14. Fix Start Menu/Cortana Issues
Got tiles and entries that disappear in the Windows 10 Start menu? Does Cortana not pop up when you expect? The Start menu can, it turns out, get pretty gummed up over time. Microsoft has suggestions, but the best is to use the Start Menu Troubleshooter tool. Restart after running it and you're likely to find most of your Start menu problems have gone, at least for now. Or, you can always dump the Windows 10 Start menu and try a third-party option to make the current OS more Windows 7-esque. For more, check out How to Use and Tweak the Start Screen in Windows 10.
15. Get Off the Edge
Don't like Microsoft's latest browser? It's safer and faster than using Internet Explorer, but Edge is nothing special compared to our Editors' Choice, Mozilla Firefox. But no matter what browser you choose, you need to make it the default so anytime you open a link, it goes to the browser you want.
Go to Settings > System > Default Apps, scroll down to Web browser and click whichever is listed.
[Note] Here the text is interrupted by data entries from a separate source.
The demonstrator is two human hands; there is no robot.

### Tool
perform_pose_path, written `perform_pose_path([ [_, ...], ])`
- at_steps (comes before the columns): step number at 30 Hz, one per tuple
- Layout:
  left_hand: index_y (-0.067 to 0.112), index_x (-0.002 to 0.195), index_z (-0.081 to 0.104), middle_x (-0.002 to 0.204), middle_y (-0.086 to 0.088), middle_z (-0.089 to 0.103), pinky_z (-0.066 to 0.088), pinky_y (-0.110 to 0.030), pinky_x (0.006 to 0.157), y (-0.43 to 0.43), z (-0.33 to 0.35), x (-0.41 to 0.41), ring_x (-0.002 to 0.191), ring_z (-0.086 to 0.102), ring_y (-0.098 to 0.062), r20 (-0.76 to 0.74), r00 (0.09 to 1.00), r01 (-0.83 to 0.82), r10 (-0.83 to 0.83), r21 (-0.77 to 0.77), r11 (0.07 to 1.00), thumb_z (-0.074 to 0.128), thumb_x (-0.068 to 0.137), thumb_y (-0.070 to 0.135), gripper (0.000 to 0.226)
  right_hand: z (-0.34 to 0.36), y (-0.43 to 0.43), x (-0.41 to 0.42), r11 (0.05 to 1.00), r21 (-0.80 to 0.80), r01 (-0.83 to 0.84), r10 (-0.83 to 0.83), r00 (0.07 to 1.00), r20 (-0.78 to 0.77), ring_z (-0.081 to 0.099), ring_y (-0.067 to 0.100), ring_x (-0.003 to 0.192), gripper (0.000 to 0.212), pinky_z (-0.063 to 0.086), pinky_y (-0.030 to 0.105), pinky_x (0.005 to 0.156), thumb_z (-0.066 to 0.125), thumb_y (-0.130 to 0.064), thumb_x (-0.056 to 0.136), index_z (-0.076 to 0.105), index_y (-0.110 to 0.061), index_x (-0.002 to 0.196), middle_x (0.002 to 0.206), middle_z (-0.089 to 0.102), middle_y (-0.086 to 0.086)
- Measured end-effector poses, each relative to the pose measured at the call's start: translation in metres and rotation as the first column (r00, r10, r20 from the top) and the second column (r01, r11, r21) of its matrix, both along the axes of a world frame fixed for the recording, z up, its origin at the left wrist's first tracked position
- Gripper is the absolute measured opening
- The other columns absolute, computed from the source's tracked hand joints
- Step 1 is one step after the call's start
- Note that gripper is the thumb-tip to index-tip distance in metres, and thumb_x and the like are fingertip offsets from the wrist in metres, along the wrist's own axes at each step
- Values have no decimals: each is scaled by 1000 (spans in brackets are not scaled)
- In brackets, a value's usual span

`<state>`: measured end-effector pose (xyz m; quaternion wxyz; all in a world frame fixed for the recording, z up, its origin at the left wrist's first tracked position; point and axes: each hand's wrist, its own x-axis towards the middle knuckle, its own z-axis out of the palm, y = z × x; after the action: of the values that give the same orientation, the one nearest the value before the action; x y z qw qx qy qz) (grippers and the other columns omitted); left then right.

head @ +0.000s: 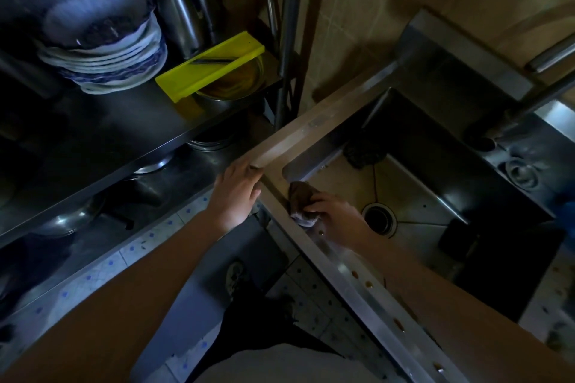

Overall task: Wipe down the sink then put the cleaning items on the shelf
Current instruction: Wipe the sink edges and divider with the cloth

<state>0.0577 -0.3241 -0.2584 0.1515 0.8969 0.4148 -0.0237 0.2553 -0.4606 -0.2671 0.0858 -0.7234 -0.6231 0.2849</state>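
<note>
Shelving [102, 130] of steel fills our left side, carrying a stack of plates [102, 50] and, toward its right edge, a yellow slicer [205, 68] laid across a metal bowl [230, 93]. Beside it stands the sink [311, 130], its drain [379, 219] near the basin's middle. Our left hand [238, 193] rests on the sink's near-left corner, fingers loosely extended and holding nothing. Our right hand [336, 214] grips a crumpled cloth [300, 199], pressing it against the near rim by that same corner. A dark scourer [362, 151] sits in the basin's far-left corner.
</note>
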Motion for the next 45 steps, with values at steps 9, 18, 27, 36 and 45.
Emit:
perform_pose_path([
  [9,26,129,46,138,-2,41,36,-48,101,-6,6,-6,124,42,-31,22,999,-29,29,-9,1000,54,92,23,39,10,49,-25,994,0,111,-110,982,-152,46,25,127,40,34,31,107,50,0,88,61,-12,124,136,52,11],
  [18,22,133,45,140,-6,39,36,-45,101,11,8,-6,125,40,-31,-55,996,75,-76,-8,997,46,95,28,38,8,40,-30,991,-63,114,-117,993,-33,39,17,133,39,25,18,105,42,-3,90,64,-16,120,143,44,0],
  [27,23,137,45,148,-5,33,32,-44,105,24,6,6,132,33,-28,73,982,182,-177,-77,980,49,95,26,42,16,-35,-21,943,-165,289,-304,949,-76,57,9,91,21,42,16,75,53,-27,91,73,-19,86,123,57,-4],
  [36,26,137,43,152,-3,28,32,-45,108,18,3,29,136,29,-27,56,931,364,-360,-129,922,50,95,27,43,0,-64,-37,724,-43,688,-689,720,-79,50,12,91,20,45,24,75,73,-31,77,58,-32,91,107,48,-10],
  [45,24,130,52,150,-5,31,33,-49,106,20,-9,47,135,30,-31,2,869,489,-495,-167,856,52,93,22,37,-2,-28,-46,705,-161,691,-709,678,-193,66,20,94,38,50,24,77,65,-26,85,61,-25,122,110,68,1],
])
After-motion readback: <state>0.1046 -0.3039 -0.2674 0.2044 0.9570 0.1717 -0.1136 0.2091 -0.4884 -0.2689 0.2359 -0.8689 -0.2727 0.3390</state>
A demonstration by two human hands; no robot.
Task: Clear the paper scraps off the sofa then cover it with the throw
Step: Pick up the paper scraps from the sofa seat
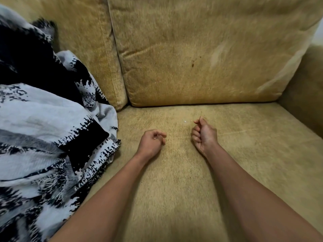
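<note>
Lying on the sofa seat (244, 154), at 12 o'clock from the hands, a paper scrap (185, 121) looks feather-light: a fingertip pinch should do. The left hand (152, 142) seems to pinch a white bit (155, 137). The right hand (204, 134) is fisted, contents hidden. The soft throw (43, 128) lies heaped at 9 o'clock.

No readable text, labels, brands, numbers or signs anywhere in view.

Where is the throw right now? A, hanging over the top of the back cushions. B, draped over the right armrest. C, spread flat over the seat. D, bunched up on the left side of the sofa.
D: the black-and-white throw lies crumpled in a heap on the left of the sofa, with the tan seat to its right uncovered.
</note>
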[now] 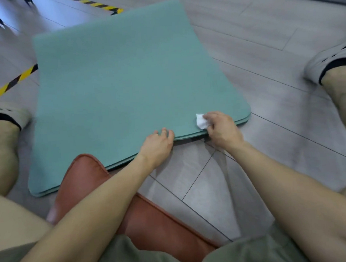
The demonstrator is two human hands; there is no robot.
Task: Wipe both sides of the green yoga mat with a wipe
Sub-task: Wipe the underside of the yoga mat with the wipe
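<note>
Green yoga mat (123,83), white wipe (201,121), yellow-black striped floor tape (14,81), reddish-brown cushion (153,220)

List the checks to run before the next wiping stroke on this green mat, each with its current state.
1. Wipe held: ok, the right hand pinches the white wipe.
2. Wipe on surface: ok, it touches the green mat by the near right corner.
3. Mat steadied: ok, the left hand rests on the near edge.
4. Mat fully unfolded: not ok, stacked layers show along the near edge.
5. Wipe clean enough: cannot tell.
6. Other side wiped: cannot tell.
</note>
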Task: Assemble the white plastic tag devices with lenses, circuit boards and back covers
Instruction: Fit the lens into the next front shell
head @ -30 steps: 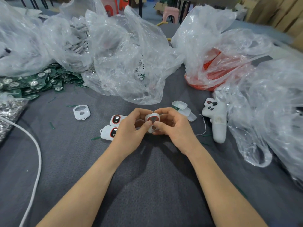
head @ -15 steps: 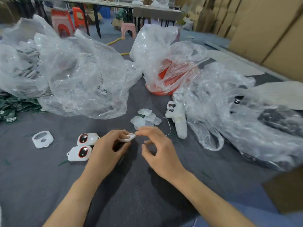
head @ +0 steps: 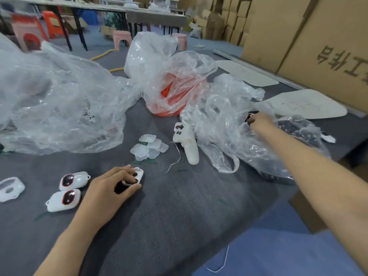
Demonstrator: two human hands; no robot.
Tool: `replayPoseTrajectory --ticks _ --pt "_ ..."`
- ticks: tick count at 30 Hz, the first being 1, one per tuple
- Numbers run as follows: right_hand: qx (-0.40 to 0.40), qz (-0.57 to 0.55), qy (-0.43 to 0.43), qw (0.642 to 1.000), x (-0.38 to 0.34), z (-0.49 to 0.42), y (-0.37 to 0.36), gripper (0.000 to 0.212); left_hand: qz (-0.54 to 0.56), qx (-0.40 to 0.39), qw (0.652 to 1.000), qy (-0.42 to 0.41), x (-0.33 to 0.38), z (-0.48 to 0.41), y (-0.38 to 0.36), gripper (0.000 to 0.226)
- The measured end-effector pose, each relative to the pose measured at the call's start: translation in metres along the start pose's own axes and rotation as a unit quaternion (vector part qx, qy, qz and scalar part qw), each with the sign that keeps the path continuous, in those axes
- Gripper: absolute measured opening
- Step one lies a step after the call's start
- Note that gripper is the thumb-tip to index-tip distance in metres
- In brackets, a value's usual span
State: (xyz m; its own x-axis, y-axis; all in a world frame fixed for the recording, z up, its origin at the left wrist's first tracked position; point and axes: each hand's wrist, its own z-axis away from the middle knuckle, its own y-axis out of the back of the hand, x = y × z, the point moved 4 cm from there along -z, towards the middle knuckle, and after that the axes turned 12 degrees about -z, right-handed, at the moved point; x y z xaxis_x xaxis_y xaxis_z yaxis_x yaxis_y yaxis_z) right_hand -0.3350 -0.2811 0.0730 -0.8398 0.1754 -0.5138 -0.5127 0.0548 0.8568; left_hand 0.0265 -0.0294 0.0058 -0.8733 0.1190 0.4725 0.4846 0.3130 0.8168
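Now, from the head view, we take the heap of clear lenses on the grey counter as our landmark. Just nearer to us than that heap, our left grip rests on the counter, thumb and fingers curled round a white tag shell; small dark red marks show on the shell between the fingers. Left of the heap and nearer to us, close beside the left grip, a fitted tag and a second fitted tag lie next to each other, each with a dark, red-rimmed lens facing up. Farther left again, an empty white shell with two openings lies at the frame edge. Just right of the heap lies a white handle-shaped piece. Well to the right of the heap, our right grip is stretched out into a crumpled clear bag that holds dark pieces. Its fingertips are blurred and partly hidden there, so we cannot tell whether they have hold of anything. Beyond the heap stands a clear bag of orange parts, and to the left beyond it a large clear bag.
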Motion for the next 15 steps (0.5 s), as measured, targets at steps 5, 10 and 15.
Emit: replayPoseTrajectory --ticks 5,10,15 --pt "-0.025 0.13 0.009 0.991 -0.007 -0.007 -0.006 0.036 -0.013 -0.001 1.0 0.012 -0.002 -0.002 -0.002 0.014" --pt "0.024 0.093 0.036 0.995 -0.002 -0.003 -0.004 0.018 -0.019 0.008 1.0 -0.008 0.001 -0.001 -0.001 0.016" --pt "0.09 0.004 0.052 0.995 -0.003 0.005 0.006 0.018 -0.01 -0.005 1.0 0.003 0.001 -0.001 -0.001 0.021"
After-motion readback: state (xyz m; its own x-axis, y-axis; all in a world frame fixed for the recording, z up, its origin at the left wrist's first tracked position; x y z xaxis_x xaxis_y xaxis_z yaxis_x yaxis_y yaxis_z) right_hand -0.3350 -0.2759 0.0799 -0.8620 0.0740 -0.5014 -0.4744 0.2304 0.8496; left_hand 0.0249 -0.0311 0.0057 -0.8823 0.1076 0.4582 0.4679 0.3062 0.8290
A list will pop up of all your installed browsers—pick the one you want permanently. You can always go back to whatever Redmond thinks best later by clicking the 'Reset to Microsoft Recommended defaults' button.
If you get problems with certain links, you may want to go in and ensure the file type (like .htm versus .html) or even protocols (like http:// versus https://) are all set to your browser of choice as well. Links to adjust are on the same screen in Default App settings.
Most new browsers you install will try to take back the default position when you start them the first time, so if you speed through a setup, you may need to revisit these settings to go back to your original, preferred Web browser.
Got other problems with Windows 10? Let us know in the comments. Also, check out utilities like FixWin, Ultimate Windows Tweaker 4, and O&O Shut Up 10, which all make it easy to tweak hidden Windows settings without jumping through the digital hoops. If you get something wrong, just turn it back.